• **Your objective**
For the entries below, state how many lines contain the word "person" and add nothing else.

[Dataset entries]
┄┄┄┄┄┄┄┄┄┄

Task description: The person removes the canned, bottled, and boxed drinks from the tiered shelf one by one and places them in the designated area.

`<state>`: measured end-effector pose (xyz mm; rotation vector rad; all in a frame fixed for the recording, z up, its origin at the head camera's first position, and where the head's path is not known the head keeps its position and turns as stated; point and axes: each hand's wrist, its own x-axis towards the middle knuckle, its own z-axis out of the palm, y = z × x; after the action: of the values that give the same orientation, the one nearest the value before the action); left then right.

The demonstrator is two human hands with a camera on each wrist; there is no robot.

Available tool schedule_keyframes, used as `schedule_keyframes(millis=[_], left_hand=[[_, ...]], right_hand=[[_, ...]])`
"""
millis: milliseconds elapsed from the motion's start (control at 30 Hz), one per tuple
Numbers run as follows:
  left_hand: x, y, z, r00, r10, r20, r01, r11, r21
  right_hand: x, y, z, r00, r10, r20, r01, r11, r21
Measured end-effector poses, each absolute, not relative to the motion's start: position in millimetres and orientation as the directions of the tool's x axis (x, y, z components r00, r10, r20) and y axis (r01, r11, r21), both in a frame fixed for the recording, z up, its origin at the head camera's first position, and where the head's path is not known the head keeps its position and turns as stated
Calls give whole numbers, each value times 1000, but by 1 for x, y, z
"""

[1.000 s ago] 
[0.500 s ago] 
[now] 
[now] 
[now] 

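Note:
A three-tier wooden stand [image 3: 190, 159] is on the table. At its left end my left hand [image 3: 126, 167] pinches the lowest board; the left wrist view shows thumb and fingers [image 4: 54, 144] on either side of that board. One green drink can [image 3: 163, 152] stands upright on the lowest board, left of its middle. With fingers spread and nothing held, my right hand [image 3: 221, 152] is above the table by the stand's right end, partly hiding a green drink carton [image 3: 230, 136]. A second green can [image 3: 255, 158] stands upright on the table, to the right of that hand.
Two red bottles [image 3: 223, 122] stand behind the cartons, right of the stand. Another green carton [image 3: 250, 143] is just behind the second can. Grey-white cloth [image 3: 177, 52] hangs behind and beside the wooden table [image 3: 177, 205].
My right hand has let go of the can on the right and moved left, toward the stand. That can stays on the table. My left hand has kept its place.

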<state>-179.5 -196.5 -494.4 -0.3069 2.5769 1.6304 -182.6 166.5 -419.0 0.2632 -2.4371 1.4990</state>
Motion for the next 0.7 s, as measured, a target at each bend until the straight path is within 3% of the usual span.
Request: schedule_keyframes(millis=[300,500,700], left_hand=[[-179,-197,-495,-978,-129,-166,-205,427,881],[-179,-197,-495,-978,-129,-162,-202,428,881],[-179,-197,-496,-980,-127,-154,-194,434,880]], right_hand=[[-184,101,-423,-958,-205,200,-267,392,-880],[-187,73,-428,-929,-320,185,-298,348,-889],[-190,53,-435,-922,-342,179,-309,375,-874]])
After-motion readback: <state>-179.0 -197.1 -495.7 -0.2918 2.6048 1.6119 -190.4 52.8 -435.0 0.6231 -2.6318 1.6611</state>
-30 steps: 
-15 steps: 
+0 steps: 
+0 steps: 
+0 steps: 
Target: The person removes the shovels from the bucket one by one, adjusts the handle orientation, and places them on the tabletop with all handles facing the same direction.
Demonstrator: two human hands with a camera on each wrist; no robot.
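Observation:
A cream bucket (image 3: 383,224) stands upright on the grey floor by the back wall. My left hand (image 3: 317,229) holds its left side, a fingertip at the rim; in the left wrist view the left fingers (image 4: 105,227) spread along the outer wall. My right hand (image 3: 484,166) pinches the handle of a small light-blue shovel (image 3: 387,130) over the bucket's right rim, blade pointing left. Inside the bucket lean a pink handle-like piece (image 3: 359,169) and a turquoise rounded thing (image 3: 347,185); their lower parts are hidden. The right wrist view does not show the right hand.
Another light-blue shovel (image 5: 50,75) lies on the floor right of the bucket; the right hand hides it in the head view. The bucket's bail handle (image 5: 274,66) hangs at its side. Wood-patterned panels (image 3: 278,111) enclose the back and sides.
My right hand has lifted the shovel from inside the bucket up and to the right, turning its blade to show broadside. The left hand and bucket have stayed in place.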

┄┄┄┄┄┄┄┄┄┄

• **Result of the task**
2